Return exactly the listing's lines, from its first line to the line holding "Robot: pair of", ends included.
DATASET CONTENT: Begin
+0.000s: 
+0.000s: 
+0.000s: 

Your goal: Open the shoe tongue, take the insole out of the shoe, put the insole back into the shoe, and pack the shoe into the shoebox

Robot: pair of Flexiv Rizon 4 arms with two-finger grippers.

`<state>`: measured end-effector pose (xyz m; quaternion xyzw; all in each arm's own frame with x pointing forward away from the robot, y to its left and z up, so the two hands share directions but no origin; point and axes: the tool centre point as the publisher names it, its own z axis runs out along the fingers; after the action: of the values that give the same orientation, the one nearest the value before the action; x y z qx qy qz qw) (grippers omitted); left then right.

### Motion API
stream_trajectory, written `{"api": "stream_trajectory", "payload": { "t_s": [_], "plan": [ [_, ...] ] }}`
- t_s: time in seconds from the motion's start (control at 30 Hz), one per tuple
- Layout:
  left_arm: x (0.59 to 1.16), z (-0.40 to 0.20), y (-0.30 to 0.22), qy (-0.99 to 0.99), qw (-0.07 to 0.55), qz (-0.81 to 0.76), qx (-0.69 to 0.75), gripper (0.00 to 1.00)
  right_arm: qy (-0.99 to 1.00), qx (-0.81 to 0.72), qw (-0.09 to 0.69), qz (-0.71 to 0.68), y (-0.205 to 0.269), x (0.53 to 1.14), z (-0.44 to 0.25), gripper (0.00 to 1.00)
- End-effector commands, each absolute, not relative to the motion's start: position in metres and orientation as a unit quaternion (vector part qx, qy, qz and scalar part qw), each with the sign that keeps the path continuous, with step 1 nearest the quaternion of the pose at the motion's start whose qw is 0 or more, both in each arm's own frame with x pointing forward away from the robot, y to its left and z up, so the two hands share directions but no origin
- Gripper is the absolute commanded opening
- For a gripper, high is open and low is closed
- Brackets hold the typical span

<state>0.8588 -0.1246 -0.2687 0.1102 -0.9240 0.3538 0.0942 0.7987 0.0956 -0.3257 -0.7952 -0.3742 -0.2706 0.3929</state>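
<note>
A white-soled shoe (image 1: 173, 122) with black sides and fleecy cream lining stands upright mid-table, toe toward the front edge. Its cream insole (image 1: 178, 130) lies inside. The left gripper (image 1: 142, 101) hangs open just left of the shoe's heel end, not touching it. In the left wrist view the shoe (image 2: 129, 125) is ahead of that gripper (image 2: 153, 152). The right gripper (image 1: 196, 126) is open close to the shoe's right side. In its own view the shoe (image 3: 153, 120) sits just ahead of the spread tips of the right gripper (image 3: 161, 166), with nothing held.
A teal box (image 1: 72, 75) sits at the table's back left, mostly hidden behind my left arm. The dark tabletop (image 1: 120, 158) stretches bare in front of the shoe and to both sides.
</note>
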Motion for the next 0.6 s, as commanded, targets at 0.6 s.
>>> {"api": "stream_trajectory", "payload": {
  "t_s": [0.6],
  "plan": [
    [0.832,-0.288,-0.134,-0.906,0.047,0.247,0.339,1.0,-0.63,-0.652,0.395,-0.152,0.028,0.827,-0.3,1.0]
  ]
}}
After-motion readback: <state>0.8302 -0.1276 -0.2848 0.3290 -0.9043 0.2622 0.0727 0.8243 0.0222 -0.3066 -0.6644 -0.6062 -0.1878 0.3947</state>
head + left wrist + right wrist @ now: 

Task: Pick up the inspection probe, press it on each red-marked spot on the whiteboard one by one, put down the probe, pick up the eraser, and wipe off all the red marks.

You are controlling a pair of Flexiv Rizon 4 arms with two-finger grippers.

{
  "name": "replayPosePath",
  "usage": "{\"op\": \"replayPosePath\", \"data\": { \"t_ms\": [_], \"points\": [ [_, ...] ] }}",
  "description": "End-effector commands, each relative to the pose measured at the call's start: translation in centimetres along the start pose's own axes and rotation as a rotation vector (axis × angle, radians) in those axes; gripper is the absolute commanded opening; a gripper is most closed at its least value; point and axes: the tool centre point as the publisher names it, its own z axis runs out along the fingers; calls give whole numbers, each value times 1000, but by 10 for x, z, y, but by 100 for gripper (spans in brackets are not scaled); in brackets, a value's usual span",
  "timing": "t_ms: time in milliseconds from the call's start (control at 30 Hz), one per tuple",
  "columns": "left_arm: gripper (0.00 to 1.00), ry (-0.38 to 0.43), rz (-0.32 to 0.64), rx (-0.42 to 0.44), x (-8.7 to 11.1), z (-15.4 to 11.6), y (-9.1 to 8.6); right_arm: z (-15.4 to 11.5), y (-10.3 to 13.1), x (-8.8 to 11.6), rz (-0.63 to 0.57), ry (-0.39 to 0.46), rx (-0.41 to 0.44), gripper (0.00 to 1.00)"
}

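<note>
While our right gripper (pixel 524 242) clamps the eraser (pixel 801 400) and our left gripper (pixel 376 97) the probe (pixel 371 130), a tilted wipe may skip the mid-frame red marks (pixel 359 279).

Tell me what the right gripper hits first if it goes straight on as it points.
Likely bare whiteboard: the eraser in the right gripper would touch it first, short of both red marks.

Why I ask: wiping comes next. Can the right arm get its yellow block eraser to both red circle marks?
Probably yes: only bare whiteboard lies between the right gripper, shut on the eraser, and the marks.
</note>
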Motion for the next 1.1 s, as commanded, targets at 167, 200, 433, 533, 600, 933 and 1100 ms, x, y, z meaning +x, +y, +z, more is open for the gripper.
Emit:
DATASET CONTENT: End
[RESULT FOR THIS TASK]:
+0.000s: 
+0.000s: 
+0.000s: 

Your goal: Open the shoe tongue, take the insole out of the shoe, put the insole back into the shoe, and pack the shoe into the shoebox

Robot: pair of Flexiv Rizon 4 arms with two-finger grippers.

For this exercise, the work is now complete.